*** Given information ***
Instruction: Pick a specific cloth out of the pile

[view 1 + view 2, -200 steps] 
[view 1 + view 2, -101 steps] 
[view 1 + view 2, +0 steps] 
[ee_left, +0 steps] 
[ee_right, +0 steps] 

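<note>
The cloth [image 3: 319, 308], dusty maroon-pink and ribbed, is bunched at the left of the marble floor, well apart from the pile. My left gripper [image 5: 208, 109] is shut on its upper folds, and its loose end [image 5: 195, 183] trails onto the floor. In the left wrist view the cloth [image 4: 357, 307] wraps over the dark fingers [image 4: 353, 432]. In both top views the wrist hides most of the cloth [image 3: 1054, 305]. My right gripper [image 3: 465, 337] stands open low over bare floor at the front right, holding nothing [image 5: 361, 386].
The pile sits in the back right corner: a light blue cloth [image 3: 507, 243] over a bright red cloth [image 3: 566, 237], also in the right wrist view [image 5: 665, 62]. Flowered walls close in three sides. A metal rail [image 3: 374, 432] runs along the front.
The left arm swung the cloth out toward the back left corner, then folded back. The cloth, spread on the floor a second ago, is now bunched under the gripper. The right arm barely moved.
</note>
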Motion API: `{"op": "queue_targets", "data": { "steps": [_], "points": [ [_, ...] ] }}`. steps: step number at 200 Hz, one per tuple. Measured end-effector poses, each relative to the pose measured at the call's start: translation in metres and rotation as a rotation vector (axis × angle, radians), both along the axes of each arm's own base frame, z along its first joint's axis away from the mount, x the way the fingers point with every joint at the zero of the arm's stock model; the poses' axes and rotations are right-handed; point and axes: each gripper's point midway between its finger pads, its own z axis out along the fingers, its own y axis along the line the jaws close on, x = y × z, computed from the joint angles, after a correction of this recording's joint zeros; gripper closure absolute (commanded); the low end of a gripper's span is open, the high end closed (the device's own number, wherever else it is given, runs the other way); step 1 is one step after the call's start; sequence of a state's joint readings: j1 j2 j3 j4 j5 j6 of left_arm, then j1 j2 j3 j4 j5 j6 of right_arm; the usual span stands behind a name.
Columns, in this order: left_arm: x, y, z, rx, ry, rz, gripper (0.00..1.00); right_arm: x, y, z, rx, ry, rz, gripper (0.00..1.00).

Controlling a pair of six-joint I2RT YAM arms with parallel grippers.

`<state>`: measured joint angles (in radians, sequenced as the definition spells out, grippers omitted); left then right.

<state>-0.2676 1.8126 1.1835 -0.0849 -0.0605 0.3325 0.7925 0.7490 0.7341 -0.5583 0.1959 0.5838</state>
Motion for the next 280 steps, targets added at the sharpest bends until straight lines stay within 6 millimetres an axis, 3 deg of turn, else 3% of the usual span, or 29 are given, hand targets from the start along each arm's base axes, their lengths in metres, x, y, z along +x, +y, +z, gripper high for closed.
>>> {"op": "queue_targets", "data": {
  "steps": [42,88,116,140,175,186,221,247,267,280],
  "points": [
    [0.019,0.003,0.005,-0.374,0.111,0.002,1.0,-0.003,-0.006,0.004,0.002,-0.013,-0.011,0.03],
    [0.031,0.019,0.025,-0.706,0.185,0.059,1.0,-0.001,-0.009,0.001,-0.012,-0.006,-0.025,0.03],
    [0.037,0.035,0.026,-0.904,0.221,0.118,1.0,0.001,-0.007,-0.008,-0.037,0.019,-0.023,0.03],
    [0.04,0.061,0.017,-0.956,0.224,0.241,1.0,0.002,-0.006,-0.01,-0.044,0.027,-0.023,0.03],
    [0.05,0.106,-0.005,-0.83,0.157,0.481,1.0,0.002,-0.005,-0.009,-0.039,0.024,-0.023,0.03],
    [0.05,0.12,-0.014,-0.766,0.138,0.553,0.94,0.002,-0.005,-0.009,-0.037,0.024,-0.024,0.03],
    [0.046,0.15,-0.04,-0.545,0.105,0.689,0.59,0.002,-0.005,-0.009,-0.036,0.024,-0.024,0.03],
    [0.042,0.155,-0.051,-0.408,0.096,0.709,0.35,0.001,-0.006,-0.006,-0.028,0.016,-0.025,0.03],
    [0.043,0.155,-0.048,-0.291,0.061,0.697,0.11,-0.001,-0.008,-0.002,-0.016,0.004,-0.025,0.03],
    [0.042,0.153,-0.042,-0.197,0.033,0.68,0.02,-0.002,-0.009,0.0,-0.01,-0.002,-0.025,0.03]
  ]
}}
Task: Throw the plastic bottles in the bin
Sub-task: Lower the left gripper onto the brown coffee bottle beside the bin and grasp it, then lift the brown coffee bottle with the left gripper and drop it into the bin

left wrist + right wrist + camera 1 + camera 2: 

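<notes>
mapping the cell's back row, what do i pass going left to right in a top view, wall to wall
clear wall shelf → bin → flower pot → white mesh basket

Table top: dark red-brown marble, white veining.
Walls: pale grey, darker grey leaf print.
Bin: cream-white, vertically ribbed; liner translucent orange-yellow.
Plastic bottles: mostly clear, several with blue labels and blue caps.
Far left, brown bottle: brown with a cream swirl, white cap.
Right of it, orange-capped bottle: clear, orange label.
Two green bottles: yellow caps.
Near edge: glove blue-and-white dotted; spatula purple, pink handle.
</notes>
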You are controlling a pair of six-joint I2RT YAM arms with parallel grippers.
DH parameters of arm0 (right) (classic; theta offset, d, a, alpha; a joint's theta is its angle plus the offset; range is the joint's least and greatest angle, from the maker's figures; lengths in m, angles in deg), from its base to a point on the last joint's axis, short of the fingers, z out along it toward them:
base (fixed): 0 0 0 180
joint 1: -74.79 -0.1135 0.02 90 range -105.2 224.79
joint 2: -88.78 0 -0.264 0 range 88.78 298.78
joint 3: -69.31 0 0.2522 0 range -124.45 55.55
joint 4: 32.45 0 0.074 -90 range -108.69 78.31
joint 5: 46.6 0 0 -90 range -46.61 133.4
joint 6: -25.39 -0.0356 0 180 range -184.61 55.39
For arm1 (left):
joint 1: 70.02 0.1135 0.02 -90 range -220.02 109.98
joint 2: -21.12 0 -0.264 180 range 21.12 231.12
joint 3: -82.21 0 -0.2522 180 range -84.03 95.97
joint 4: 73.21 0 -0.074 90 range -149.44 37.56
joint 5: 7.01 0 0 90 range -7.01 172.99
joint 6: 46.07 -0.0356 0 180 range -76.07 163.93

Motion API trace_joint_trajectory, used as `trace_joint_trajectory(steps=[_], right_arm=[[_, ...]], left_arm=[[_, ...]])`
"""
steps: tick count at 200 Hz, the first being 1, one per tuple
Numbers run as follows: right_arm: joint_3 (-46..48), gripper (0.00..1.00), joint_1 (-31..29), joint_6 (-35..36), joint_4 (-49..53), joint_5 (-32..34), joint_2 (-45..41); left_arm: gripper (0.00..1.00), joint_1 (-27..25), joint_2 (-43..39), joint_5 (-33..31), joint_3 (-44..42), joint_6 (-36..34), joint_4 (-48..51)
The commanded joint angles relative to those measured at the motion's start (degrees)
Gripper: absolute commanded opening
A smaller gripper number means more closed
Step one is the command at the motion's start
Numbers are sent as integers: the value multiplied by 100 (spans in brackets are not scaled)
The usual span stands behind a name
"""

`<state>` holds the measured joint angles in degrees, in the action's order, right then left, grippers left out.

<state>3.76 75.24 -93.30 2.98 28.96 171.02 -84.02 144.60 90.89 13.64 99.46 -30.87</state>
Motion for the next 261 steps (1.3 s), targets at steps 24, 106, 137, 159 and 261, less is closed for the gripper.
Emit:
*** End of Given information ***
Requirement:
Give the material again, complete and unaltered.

Written answer:
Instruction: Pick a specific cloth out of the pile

[view 1 + view 2, -200 steps] 
[view 1 + view 2, -101 steps] 
[view 1 + view 2, +0 steps] 
[ee_left, +0 steps] 
[ee_right, +0 steps] 

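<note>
The cloth [image 3: 319, 308], dusty maroon-pink and ribbed, is bunched at the left of the marble floor, well apart from the pile. My left gripper [image 5: 208, 109] is shut on its upper folds, and its loose end [image 5: 195, 183] trails onto the floor. In the left wrist view the cloth [image 4: 357, 307] wraps over the dark fingers [image 4: 353, 432]. In both top views the wrist hides most of the cloth [image 3: 1054, 305]. My right gripper [image 3: 465, 337] stands open low over bare floor at the front right, holding nothing [image 5: 361, 386].
The pile sits in the back right corner: a light blue cloth [image 3: 507, 243] over a bright red cloth [image 3: 566, 237], also in the right wrist view [image 5: 665, 62]. Flowered walls close in three sides. A metal rail [image 3: 374, 432] runs along the front.
The left arm swung the cloth out toward the back left corner, then folded back. The cloth, spread on the floor a second ago, is now bunched under the gripper. The right arm barely moved.
</note>
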Motion API: `{"op": "queue_targets", "data": { "steps": [_], "points": [ [_, ...] ] }}`. steps: step number at 200 Hz, one per tuple. Measured end-effector poses, each relative to the pose measured at the call's start: translation in metres and rotation as a rotation vector (axis × angle, radians), both along the axes of each arm's own base frame, z along its first joint's axis away from the mount, x the way the fingers point with every joint at the zero of the arm's stock model; the poses' axes and rotations are right-handed; point and axes: each gripper's point midway between its finger pads, its own z axis out along the fingers, its own y axis along the line the jaws close on, x = y × z, computed from the joint angles, after a correction of this recording's joint zeros; gripper closure absolute (commanded); the low end of a gripper's span is open, the high end closed (the device's own number, wherever else it is given, runs the other way); step 1 is one step after the call's start; sequence of a state's joint readings: j1 j2 j3 j4 j5 j6 of left_arm, then j1 j2 j3 j4 j5 j6 of right_arm; the usual span stands behind a name.
Columns, in this order: left_arm: x, y, z, rx, ry, rz, gripper (0.00..1.00); right_arm: x, y, z, rx, ry, rz, gripper (0.00..1.00).

Controlling a pair of six-joint I2RT YAM arms with parallel grippers.

`<state>`: measured joint angles (in radians, sequenced as the definition spells out, grippers omitted); left then right.

<state>-0.2676 1.8126 1.1835 -0.0849 -0.0605 0.3325 0.7925 0.7490 0.7341 -0.5583 0.1959 0.5838</state>
Motion for the next 280 steps, targets added at the sharpest bends until straight lines stay within 6 millimetres an axis, 3 deg of turn, else 3% of the usual span, or 29 are given, hand targets from the start along each arm's base axes, their lengths in metres, x, y, z along +x, +y, +z, gripper high for closed.
>>> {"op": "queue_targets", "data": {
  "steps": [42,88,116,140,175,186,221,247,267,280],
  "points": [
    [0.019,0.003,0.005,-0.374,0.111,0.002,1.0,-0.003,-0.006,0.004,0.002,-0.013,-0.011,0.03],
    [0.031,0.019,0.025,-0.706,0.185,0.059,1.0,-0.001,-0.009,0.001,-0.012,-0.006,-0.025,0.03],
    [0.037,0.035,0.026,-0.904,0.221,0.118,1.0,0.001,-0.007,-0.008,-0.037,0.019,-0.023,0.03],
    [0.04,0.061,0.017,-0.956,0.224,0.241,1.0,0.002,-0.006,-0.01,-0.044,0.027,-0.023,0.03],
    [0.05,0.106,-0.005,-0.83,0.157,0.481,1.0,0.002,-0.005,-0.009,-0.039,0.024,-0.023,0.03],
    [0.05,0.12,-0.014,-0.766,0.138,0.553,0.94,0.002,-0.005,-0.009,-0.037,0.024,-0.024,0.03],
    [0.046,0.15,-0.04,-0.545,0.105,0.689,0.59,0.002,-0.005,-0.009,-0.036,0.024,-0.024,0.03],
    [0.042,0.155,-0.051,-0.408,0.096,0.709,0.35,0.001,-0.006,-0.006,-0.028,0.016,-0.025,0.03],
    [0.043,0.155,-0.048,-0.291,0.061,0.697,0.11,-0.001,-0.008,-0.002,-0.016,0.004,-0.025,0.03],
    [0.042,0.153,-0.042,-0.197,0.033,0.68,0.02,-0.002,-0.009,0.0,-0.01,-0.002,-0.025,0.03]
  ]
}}
Task: Throw the plastic bottles in the bin
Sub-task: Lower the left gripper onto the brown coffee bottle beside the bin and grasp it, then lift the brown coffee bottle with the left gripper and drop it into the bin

left wrist + right wrist + camera 1 + camera 2: 

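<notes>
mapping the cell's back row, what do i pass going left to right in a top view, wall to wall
clear wall shelf → bin → flower pot → white mesh basket

Table top: dark red-brown marble, white veining.
Walls: pale grey, darker grey leaf print.
Bin: cream-white, vertically ribbed; liner translucent orange-yellow.
Plastic bottles: mostly clear, several with blue labels and blue caps.
Far left, brown bottle: brown with a cream swirl, white cap.
Right of it, orange-capped bottle: clear, orange label.
Two green bottles: yellow caps.
Near edge: glove blue-and-white dotted; spatula purple, pink handle.
</notes>
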You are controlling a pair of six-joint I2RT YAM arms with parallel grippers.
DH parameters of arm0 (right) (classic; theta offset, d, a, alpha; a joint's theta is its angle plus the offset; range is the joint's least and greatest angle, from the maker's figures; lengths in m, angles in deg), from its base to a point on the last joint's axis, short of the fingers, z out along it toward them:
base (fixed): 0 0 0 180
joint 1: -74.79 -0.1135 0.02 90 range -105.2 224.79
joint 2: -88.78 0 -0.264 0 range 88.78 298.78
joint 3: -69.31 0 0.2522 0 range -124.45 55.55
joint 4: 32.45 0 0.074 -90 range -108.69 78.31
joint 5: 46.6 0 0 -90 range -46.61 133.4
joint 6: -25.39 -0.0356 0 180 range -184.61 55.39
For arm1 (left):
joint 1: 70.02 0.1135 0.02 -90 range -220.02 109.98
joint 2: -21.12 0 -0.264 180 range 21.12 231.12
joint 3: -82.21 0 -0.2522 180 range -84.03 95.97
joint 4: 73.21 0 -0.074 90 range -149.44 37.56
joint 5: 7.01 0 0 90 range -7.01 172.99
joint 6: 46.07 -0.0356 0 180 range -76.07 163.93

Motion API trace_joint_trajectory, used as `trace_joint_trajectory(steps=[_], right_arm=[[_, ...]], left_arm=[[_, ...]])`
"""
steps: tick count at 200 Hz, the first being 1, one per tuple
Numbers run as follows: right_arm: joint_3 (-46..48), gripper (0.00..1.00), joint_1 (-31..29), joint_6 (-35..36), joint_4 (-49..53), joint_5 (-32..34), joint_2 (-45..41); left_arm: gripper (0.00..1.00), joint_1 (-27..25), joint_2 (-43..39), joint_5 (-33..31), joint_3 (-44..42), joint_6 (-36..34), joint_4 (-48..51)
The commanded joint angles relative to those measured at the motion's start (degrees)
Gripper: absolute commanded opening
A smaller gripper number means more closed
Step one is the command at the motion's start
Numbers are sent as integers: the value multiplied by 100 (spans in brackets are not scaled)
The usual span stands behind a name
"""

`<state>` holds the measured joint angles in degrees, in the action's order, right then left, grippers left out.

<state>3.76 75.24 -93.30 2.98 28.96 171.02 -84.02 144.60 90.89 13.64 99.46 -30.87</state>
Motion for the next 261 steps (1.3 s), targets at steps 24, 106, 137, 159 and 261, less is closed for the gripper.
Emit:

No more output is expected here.